Economia

Impostos sobre o pecado aumentam a receita e escalões do IRS são atualizados

Impostos sobre o pecado aumentam a receita e escalões do IRS são atualizados

O governo espera arrecadar mais 80 milhões de euros com impostos sobre tabaco e álcool. Em relação ao IRS, os escalões foram reajustados em 3,51%.

O aumento no consumo de tabaco e álcool pelos portugueses resultará em um acréscimo significativo nas receitas do Estado. Conforme a proposta do Orçamento do Estado, as receitas provenientes dos impostos sobre esses produtos devem crescer em 80 milhões de euros até 2026. A recuperação do consumo privado é um fator chave que justifica essa previsão, uma vez que o documento não sugere aumento das taxas dos Impostos Especiais sobre o Consumo (IEC).
Vale ressaltar que o imposto sobre o consumo de tabaco deverá gerar mais de 4% das receitas, totalizando 1.676 milhões de euros. Já o imposto sobre o álcool (IABA) espera arrecadar mais de 2% das receitas, alcançando 317 milhões de euros.
Ao final, os impostos indiretos devem proporcionar um aumento de 5% nas receitas em 2026, totalizando 37,5 mil milhões de euros. Os impostos diretos também devem crescer, com um incremento de 4% nas receitas, alcançando 29,4 mil milhões de euros.
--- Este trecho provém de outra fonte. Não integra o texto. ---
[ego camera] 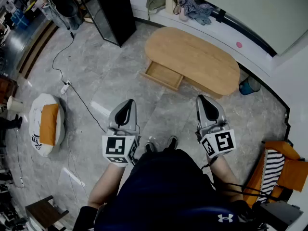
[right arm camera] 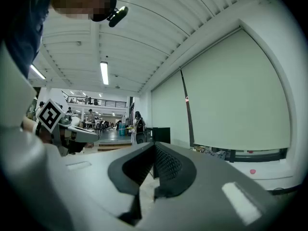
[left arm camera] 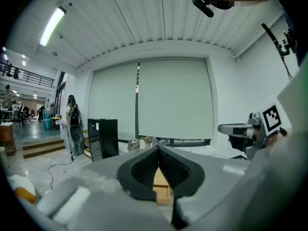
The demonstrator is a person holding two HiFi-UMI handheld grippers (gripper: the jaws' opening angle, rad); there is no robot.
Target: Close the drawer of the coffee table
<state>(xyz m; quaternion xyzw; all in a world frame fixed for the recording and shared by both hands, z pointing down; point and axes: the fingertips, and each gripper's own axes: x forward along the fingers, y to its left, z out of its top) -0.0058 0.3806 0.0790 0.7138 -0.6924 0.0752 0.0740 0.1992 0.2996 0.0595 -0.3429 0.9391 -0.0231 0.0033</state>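
Note:
An oval light-wood coffee table [ego camera: 207, 57] stands on the grey floor ahead of me, with its drawer [ego camera: 162, 75] pulled out toward me on its left part. Both grippers hang well short of it, at about waist height. My left gripper [ego camera: 128, 103] is shut with nothing between its jaws. My right gripper [ego camera: 201, 99] is shut and empty too. In the left gripper view the drawer [left arm camera: 161, 183] shows just below the closed left gripper [left arm camera: 158, 148]. The right gripper [right arm camera: 154, 146] points level toward the room.
A black cabinet [ego camera: 114, 11] stands left of the table and a teal bin [ego camera: 249, 86] at its right end. Bags [ego camera: 185, 6] lie on the window ledge behind. A cable and power strip [ego camera: 65, 86] cross the floor at left, beside a white-orange cushion [ego camera: 46, 124].

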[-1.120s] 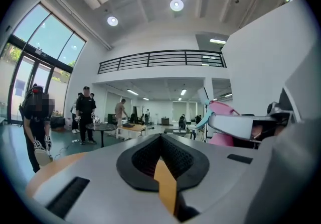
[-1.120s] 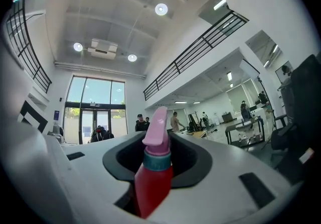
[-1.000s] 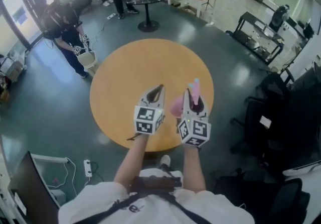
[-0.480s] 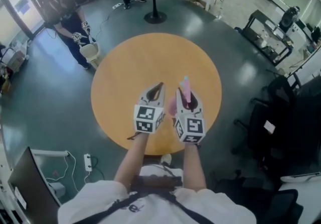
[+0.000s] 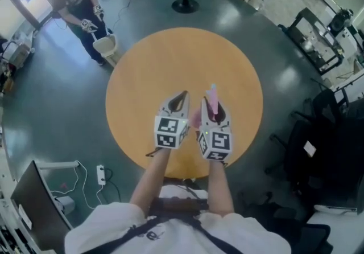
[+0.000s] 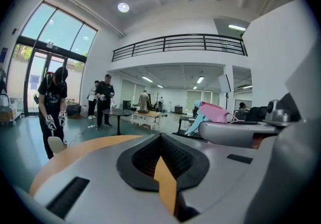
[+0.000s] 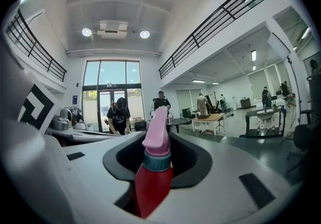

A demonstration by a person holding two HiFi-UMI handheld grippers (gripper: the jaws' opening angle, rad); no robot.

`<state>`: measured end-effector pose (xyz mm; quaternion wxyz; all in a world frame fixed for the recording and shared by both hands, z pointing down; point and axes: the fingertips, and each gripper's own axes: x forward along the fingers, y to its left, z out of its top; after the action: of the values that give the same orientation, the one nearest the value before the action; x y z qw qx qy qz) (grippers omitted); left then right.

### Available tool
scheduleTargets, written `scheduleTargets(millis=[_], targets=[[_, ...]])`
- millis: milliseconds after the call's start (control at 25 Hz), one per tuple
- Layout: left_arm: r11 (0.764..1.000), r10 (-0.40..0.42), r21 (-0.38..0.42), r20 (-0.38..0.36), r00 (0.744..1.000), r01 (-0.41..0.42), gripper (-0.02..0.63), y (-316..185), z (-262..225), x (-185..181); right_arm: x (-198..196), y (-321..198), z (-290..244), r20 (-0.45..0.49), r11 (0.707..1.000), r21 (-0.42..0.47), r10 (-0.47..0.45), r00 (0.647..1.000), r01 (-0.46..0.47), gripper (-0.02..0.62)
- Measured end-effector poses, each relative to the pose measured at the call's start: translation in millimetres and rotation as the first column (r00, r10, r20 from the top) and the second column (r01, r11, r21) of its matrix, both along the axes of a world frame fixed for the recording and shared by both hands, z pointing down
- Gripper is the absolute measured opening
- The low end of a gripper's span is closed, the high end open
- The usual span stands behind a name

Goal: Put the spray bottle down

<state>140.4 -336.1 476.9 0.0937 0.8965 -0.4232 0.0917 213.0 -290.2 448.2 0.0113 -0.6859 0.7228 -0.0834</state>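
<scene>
Round table (image 5: 142,65) beneath; spray bottle (image 7: 153,178) upright, pink head uppermost.

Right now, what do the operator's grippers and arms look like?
The left gripper and right gripper are tapered light-grey shells with black ribbed lining inside, each carrying a white marker cube with black squares. Bare forearms; white short-sleeved top, black straps.
</scene>
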Motion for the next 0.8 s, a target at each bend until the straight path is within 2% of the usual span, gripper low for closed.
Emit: scheduleTargets(millis=[360,800], targets=[[0.999,-0.025,-0.041,-0.009,1.000,0.025,0.014,-30,15,-9,-9,-44,26,-0.051,0.999,-0.053,-0.003,0.999,0.000,0.144],[0.989,-0.078,-0.122,0.015,0.997,0.079,0.014,-66,50,-29,-16,-97,76,-0.043,0.990,-0.137,0.011,0.999,-0.017,0.144]])
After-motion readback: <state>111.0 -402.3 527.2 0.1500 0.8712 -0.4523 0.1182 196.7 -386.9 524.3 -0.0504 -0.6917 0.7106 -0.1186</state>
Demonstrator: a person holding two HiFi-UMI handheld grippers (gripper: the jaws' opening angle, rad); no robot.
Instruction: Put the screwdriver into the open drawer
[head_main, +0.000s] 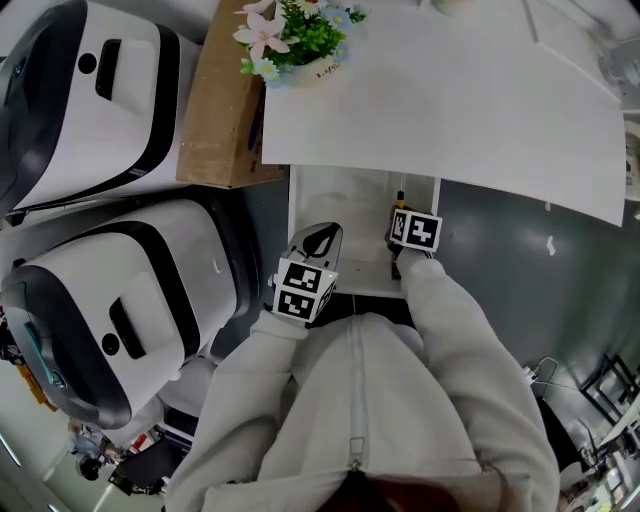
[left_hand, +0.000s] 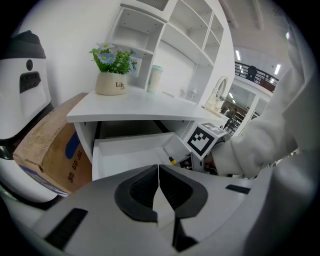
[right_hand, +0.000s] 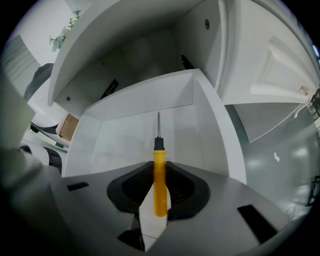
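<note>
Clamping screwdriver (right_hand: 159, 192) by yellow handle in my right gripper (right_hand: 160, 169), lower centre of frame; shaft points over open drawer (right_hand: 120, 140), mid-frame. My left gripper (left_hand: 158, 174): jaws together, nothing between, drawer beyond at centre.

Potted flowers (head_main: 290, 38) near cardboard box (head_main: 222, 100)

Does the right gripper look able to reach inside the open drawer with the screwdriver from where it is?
Probably yes. The right gripper, shut on the screwdriver, points down into the drawer, whose bare floor lies open ahead; nothing shows between them.
</note>
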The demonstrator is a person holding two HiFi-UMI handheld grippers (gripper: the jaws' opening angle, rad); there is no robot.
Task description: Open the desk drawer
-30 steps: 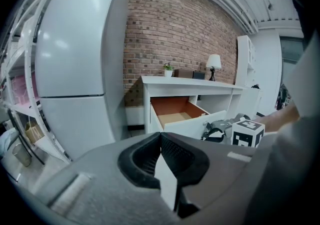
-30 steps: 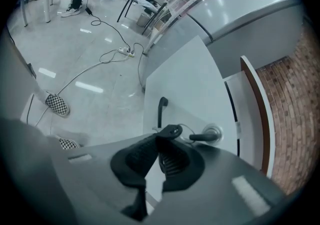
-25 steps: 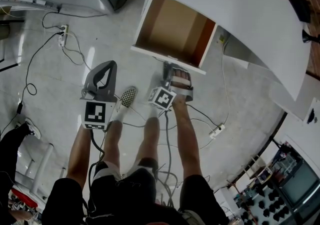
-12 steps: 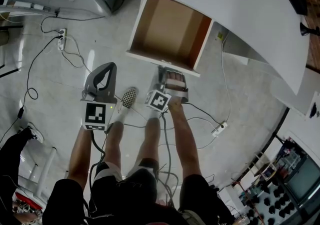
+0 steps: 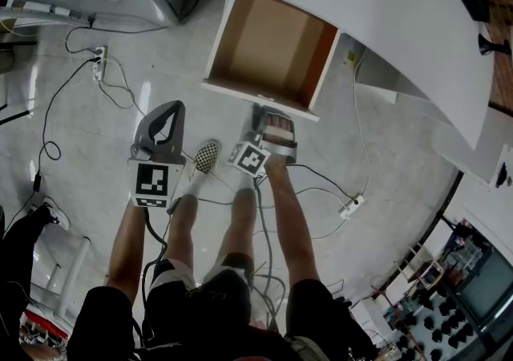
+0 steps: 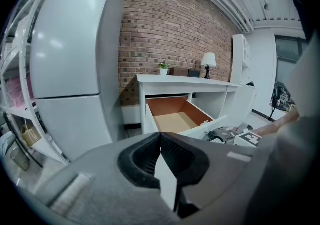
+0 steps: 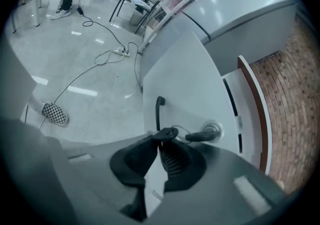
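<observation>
The white desk has its drawer pulled far out, the brown inside bare; it also shows in the left gripper view. My right gripper is at the white drawer front. Its jaws have just been opening a little, and the lower end of the black drawer handle still sits pinched between the tips of the right gripper. A key on a thin ring sticks in the lock beside it. My left gripper hangs over the floor left of the drawer, shut and empty.
A grey-white fridge stands left of the desk. Cables and power strips lie on the pale floor. My checkered shoe is between the grippers. Another person's dark leg is at the left edge.
More of the drawer's inside shows than a second ago. Over the last half second the drawer and both grippers look still.
</observation>
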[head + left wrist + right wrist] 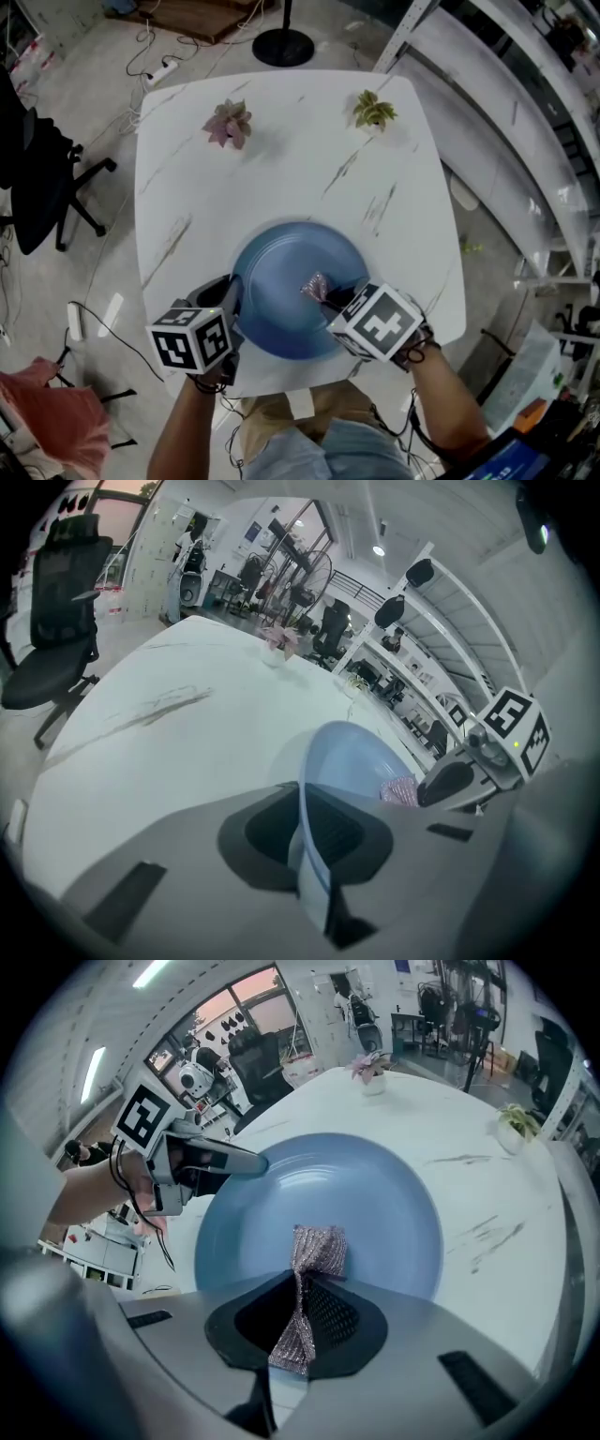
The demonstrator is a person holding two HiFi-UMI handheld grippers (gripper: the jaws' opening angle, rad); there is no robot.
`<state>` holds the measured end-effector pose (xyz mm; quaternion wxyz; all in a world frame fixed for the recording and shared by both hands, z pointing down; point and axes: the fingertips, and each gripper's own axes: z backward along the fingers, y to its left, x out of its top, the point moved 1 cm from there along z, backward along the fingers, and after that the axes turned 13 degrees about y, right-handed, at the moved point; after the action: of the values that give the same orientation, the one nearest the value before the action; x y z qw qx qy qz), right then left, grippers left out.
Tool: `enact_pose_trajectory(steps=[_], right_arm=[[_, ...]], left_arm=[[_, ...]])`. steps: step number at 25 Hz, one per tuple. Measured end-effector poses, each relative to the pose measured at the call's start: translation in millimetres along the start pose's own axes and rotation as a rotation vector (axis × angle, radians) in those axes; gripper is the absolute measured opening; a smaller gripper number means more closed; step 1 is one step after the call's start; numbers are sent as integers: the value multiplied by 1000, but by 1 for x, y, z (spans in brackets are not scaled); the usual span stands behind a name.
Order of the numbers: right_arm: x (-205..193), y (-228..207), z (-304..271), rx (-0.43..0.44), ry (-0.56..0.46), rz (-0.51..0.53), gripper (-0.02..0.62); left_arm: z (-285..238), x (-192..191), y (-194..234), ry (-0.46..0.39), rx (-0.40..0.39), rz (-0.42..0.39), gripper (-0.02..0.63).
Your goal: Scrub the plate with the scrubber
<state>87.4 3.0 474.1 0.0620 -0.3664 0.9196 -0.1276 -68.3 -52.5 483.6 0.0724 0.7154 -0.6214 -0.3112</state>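
Observation:
A blue plate (286,277) lies on the white marble table (281,169) near its front edge. My left gripper (232,302) is shut on the plate's left rim (305,827), which runs between its jaws in the left gripper view. My right gripper (330,295) is shut on a pinkish mesh scrubber (309,1279). The scrubber's free end (314,284) rests on the plate's inner face (319,1194), right of its middle. In the right gripper view the left gripper (253,1160) shows at the plate's far rim.
Two small potted plants stand at the table's far side, a pink one (229,123) and a green one (374,111). A black office chair (37,178) is on the floor to the left, and a lamp base (283,47) beyond the table. White shelving (525,122) runs along the right.

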Motion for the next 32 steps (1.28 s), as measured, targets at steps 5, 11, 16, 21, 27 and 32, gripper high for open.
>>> enact_pose_trajectory(steps=[5, 11, 16, 21, 27, 32], right_arm=[[7, -22, 6, -31, -1, -17, 49], [21, -46, 11, -59, 8, -23, 49], [41, -47, 11, -63, 22, 24, 49], [59, -41, 9, -57, 34, 72, 49], [77, -24, 3, -41, 57, 145, 49], [88, 2, -4, -19, 71, 224, 49]], left_arm=[[-1, 0, -1, 8, 1, -16, 15], [-1, 0, -2, 16, 0, -17, 15], [-1, 1, -2, 19, 6, -15, 15], [-1, 1, -3, 20, 8, -12, 16], [-1, 1, -3, 23, 7, -8, 15], [-2, 0, -3, 23, 7, -6, 15]])
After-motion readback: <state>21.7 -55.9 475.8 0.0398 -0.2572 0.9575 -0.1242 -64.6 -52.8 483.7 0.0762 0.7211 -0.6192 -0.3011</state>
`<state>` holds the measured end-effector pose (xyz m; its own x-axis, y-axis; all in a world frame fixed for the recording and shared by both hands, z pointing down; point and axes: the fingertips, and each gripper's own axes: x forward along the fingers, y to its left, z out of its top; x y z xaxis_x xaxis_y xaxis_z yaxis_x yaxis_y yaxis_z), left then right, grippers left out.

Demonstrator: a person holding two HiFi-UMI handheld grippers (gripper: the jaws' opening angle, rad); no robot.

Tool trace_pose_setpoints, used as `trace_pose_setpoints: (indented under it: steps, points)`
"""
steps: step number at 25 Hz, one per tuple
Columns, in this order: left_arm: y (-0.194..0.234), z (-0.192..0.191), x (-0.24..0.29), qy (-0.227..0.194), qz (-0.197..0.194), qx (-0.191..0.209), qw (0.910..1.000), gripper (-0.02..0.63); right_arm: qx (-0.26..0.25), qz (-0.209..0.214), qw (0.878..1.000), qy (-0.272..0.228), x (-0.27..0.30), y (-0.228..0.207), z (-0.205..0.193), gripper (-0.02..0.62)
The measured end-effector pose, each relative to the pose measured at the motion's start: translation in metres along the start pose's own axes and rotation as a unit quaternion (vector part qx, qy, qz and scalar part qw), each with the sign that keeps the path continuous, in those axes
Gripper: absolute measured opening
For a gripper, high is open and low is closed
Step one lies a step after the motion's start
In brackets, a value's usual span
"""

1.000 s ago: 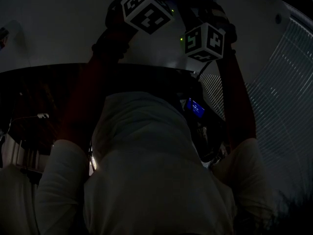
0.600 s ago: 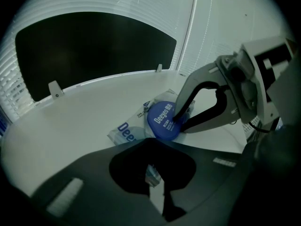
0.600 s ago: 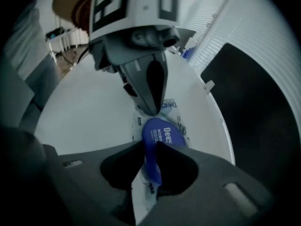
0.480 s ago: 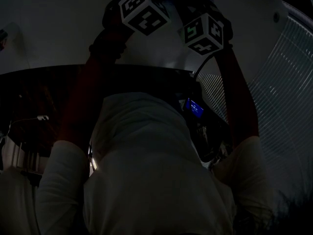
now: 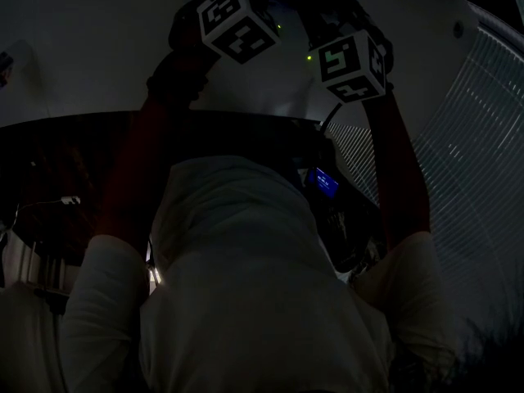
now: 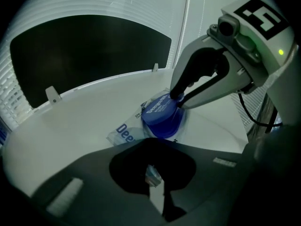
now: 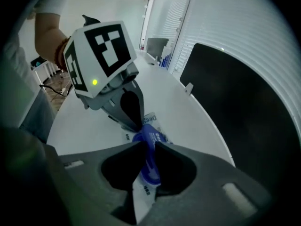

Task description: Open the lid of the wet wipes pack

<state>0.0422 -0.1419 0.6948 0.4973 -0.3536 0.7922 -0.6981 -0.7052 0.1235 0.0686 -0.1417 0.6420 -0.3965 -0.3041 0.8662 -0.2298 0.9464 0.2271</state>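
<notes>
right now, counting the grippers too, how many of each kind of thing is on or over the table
grippers: 2, the left gripper pinching the pack's edge and the right gripper pinching the lid
wet wipes pack: 1, with 1 blue lid
white table: 1
total: 4, counting the lid as part of the pack

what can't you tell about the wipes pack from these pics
- Left gripper view: the wet wipes pack's near edge is covered by the left claw; its print is partly covered.
- Right gripper view: the opening under the lid is hidden by the lid and the right claw.
- Head view: very dark; both claws cover most of the pack.
</notes>
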Motion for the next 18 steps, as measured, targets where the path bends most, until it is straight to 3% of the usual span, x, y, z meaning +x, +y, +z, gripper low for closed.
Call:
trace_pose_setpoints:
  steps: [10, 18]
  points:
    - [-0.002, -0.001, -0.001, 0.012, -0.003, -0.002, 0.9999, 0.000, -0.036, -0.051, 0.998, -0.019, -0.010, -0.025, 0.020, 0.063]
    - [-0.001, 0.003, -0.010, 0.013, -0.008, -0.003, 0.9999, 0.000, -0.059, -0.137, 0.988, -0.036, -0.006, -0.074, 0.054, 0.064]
Partner da EY analisamudanças no IRS
“É fundamental considerar a situação individual de cada contribuinte”, afirmou Anabela Silva, partner da EY, ao comentar as mudanças propostas para o IRS. Ela explicou que a atualização dos escalões, de acordo com a fórmula automática do código de IRS, resultou em um aumento de 3,51%, abaixo do 4,6% acordado na concertação social.
“Um contribuinte que receba um aumento de 4,6% pode, dependendo do contexto, enfrentar um aumento na carga fiscal. É importante lembrar que essa medida está associada à redução de 0,3 pontos percentuais no imposto dos escalões 2 a 5”, disse a fiscalista.
“Podemos ter casos em que um contribuinte que tenha um aumento de 4,6% ainda assim consiga um benefício devido à redução de 0,3 pontos percentuais”, ressaltou. Por exemplo, um solteiro sem filhos que ganha 3 mil euros e recebe um aumento de 4,6% “terá uma taxa efetiva de imposto menor em 2026, devido à redução de 0,3 pontos. Por outro lado, o mesmo solteiro sem filhos que ganhar 5 mil euros enfrentará um aumento na carga fiscal”, comentou durante a conferência sobre o Orçamento do Estado para 2026, organizada pelo Jornal Económico e pela EY, realizada em 21 de outubro.
Sobre as pensões, Anabela Silva destacou que não há previsão de atualização extraordinária, mas sim uma atualização conforme a legislação de 2006, que prevê aumento ligado ao crescimento real do PIB e à inflação.